O ator também disse falar para homens que, segundo ele, se sentem excluídos do debate público sobre masculinidade.
“Eu estou falando para essa galera que foi esquecida. Eu estou falando para os homens e meninos que estão há 20 anos ouvindo que todos eles são tóxicos só pelo fato de serem homens”, declarou.
Na sequência, Cazarré afirmou que muitos homens se sentem tratados como potenciais criminosos.
“A gente vive numa cultura do estupro, que todo homem é um assassino em potencial. Esses caras não são assassinos em potencial, são homens bons. Só que eles estão sem lugar no debate”, disse.
Vera Iaconelli contestou o raciocínio e defendeu que homens passem a escutar mais as críticas feitas por mulheres sobre violência de gênero.
“Nem todo homem, mas sempre um homem. Quando as mulheres falam ‘olha, parem de nos matar’, elas não estão falando ‘parem de serem homens’. Estão falando: ‘sejam outro tipo de homem, repensem a masculinidade’”, afirmou.
A psicanalista disse ainda que a crise da masculinidade deveria provocar nos homens uma reflexão mais profunda sobre comportamentos historicamente associados ao poder, ao controle e à violência.
“As mulheres estão morrendo, estão sendo estupradas, as meninas estão engravidando com 10 anos de idade, do padrasto, do pai, do irmão, tem alguma coisa muito errada. Isso era para trazer uma ressaca moral e um mal-estar que trouxesse um insight para os homens. O que os homens estão fazendo? Olha, a gente está sentindo mal com esse negócio, vamos nos juntar, vamos nos sentir bem de novo? Não! Tem que passar mal o suficiente para mudar uma certa perspectiva e não correr para o abraço, conjuntar com os outros homens e falar a gente é forte, a gente faz, a gente acontece. Esse ‘a gente é forte, a gente faz, a gente acontece’ é um discurso dos anos 1950 que trouxe a gente aqui. Vocês querem oferecer a causa como solução. Isso não é a solução. Isso é a causa do problema. A broderagem entre os homens, fortalecimento que acaba estourando nas mulheres”, disse.

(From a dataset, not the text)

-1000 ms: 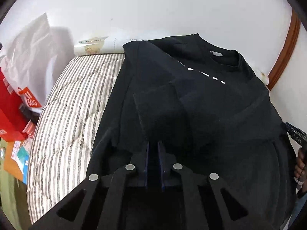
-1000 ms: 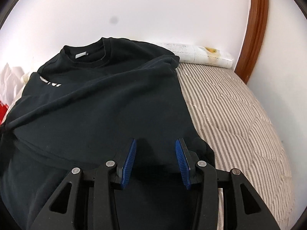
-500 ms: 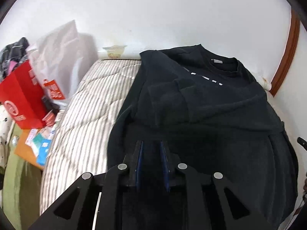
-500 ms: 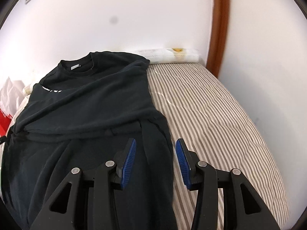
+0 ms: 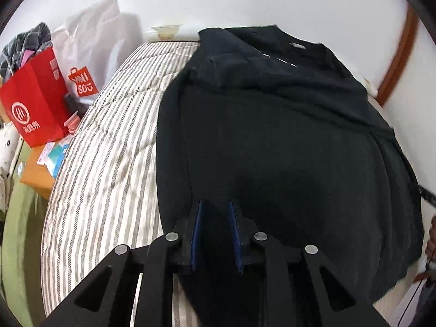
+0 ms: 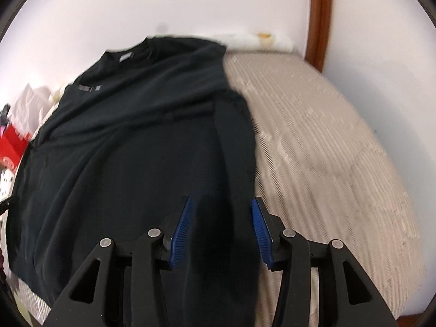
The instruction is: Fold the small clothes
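Observation:
A black sweatshirt lies flat on a striped mattress, collar toward the wall, with both sleeves folded in over the body. It also shows in the right wrist view. My left gripper hovers over the shirt's near left hem, its jaws a narrow gap apart with nothing between them. My right gripper is wide open and empty over the near right edge, above the folded-in sleeve. The right view is motion-blurred.
A red paper bag and a white plastic bag stand left of the mattress, with boxes and papers below them. A white wall is behind. A brown door frame stands at the right. The mattress extends right of the shirt.
Both grippers have pulled back from the sleeves toward the shirt's hem. The left gripper, shut on cloth a second ago, has let go and opened slightly. The sleeves now lie folded on the body.

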A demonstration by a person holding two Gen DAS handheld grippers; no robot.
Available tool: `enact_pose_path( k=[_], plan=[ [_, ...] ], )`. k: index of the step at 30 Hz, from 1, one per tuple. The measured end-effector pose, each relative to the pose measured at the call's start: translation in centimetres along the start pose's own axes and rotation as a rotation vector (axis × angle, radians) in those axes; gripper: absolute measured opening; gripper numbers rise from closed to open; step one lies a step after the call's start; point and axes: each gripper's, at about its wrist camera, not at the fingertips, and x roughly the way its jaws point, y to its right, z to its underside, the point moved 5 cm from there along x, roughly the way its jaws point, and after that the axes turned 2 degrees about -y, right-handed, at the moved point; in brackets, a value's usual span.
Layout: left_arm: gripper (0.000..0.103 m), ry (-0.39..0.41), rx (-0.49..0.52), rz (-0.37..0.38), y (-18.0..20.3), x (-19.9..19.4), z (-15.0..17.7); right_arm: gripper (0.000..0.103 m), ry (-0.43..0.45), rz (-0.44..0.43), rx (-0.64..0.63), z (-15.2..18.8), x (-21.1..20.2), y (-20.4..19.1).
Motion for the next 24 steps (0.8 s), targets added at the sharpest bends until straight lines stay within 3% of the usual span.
enact_pose_path(
  k=[1,3,4,5,12,14,16,24],
  plan=[
    [0.021,0.012,0.022,-0.008,0.1,-0.3,0.3,0.045,-0.005,0.003,-0.011,0.4,0.2,-0.3],
    [0.033,0.028,0.048,-0.017,0.2,-0.9,1.0,0.047,0.0,0.011,-0.019,0.9,0.4,-0.8],
    [0.045,0.035,0.049,-0.007,0.2,-1.1,1.2,0.048,0.005,0.015,-0.022,1.1,0.4,-1.0],
    [0.048,0.047,0.05,0.009,0.1,-1.3,1.5,0.05,0.016,0.021,-0.028,1.2,0.4,-1.2],
    [0.048,0.092,0.041,0.016,0.0,-0.8,1.7,0.058,0.028,0.071,-0.053,1.7,1.0,-1.6],
    [0.048,0.092,0.034,0.023,-0.1,-0.7,1.5,0.068,0.02,0.089,-0.04,1.8,1.2,-1.3],
    [0.048,0.086,0.038,0.02,-0.1,-0.5,1.5,0.071,0.002,0.068,0.005,1.7,1.4,-0.5],
    [0.053,0.076,0.081,-0.02,0.6,-0.2,1.6,0.072,0.003,0.069,0.02,1.9,1.4,-0.4]
  ],
)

Ismael dos Anjos também criticou a ideia de grupos de autoajuda masculina desconectados das desigualdades de gênero.
“Essa noção de autoajuda masculina, principalmente para um grupo que já detém poderes, soa muito mal para quem está morrendo, para quem sente que está agora conquistando alguns espaços”, afirmou.
Em outro momento do debate, Vera afirmou que homens precisam incluir o cuidado na construção da masculinidade.

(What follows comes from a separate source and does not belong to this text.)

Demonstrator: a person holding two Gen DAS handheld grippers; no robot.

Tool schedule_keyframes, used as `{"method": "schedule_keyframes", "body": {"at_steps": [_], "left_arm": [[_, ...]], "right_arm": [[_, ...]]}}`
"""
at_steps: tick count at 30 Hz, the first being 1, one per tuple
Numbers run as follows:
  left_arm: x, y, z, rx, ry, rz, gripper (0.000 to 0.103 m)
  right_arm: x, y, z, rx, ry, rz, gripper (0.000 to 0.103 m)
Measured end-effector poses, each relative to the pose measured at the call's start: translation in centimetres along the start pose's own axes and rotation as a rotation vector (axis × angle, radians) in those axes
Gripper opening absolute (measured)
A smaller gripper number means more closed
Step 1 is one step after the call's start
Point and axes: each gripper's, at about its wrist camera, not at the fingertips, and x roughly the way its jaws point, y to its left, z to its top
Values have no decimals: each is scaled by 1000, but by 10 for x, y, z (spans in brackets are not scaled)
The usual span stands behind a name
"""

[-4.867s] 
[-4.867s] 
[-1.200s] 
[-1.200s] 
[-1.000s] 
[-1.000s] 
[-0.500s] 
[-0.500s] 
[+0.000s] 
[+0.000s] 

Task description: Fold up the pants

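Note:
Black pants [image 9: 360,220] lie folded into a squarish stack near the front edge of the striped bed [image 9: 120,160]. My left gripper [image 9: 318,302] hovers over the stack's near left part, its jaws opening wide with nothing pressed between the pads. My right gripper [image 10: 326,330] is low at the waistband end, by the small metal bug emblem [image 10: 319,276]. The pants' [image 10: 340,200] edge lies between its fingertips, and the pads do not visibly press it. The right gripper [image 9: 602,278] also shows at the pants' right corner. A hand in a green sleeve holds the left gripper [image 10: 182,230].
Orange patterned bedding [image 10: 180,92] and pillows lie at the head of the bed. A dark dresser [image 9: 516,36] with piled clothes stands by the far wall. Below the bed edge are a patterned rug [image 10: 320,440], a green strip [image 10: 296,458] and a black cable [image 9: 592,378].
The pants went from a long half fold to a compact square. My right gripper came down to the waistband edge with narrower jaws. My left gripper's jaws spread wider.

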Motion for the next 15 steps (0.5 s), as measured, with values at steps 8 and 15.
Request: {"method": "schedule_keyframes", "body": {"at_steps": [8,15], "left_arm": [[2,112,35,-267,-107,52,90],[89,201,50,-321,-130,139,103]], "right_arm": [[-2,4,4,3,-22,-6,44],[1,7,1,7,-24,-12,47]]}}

“O homem precisa começar a pensar se consegue colocar, junto com a masculinidade dele, o cuidado. E o cuidado só vai começar a ser estabelecido se ele escutar as mulheres”, disse.

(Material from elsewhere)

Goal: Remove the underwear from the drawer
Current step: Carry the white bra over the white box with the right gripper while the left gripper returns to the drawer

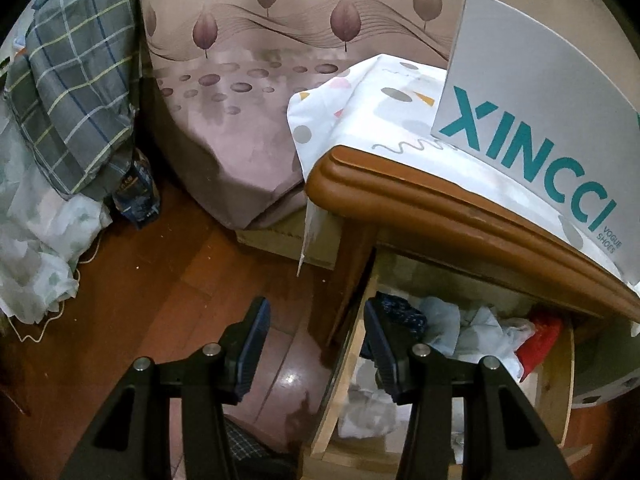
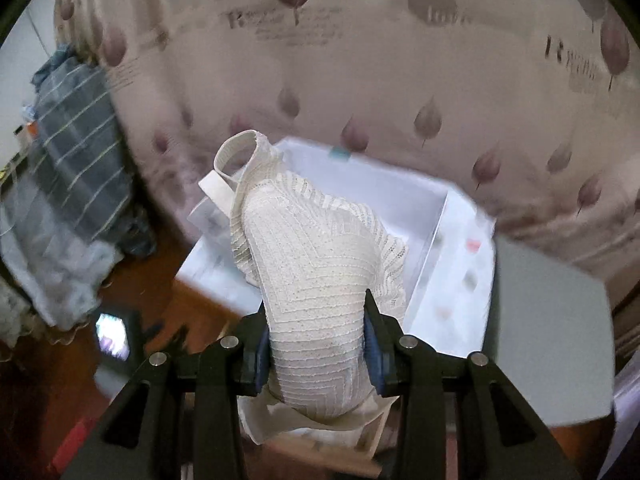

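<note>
In the right wrist view my right gripper (image 2: 316, 340) is shut on a white lace underwear (image 2: 312, 264) with an elastic band, held up above a white box (image 2: 436, 216). In the left wrist view my left gripper (image 1: 316, 344) is open and empty, straddling the left wall of the open wooden drawer (image 1: 344, 364). Its right finger is inside the drawer. The drawer holds a jumble of clothes: a dark blue piece (image 1: 400, 312), pale blue and white pieces (image 1: 472, 328) and a red piece (image 1: 540, 336).
The brown nightstand top (image 1: 440, 208) overhangs the drawer, bearing a patterned white cloth and a grey XINCCI shoe-box lid (image 1: 532, 108). A bed with a mauve leaf-print sheet (image 1: 248, 120) stands behind. Plaid bedding (image 1: 76, 92) is piled left, over wooden floor (image 1: 168, 288).
</note>
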Motion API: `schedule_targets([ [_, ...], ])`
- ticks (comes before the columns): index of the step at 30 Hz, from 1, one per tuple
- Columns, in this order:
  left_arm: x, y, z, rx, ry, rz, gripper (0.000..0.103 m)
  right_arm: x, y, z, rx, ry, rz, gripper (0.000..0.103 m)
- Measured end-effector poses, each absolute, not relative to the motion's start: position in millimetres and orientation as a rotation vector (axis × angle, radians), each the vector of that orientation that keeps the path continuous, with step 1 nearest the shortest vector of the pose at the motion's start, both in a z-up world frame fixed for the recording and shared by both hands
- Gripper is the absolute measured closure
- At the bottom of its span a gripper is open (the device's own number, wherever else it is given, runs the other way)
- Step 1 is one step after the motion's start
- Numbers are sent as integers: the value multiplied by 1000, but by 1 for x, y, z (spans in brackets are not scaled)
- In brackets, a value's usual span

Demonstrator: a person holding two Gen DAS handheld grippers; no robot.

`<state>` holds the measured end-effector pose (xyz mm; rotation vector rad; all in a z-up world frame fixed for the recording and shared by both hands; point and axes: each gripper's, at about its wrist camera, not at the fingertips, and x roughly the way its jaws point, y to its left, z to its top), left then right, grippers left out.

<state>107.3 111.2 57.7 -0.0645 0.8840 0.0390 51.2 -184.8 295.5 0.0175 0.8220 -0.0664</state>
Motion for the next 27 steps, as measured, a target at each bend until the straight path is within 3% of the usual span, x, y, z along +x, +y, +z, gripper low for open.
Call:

A psicanalista também afirmou que muitos homens recebem críticas como ataques pessoais, o que dificulta o diálogo.
“O que está faltando é que os homens nos escutem sem ficar muito ofendidos, magoados”, declarou. “Os homens podem reafirmar a masculinidade ouvindo as críticas. Estamos morrendo por falta de os homens ouvirem nossas críticas.”
Durante a conversa, ela também afirmou que o discurso machista parte da ideia de que mulheres devem se submeter aos homens e citou como exemplo tentativas de controlar o trabalho, a roupa e as decisões femininas.
“Qualquer tipo de ingerência sobre a mulher faz parte da mesma linha de raciocínio do machismo”, afirmou.
A participação de Cazarré repercutiu nas redes sociais após a transmissão. Parte dos usuários criticou o ator pela divulgação de números falsos e pela forma como o debate sobre violência contra mulheres foi conduzido.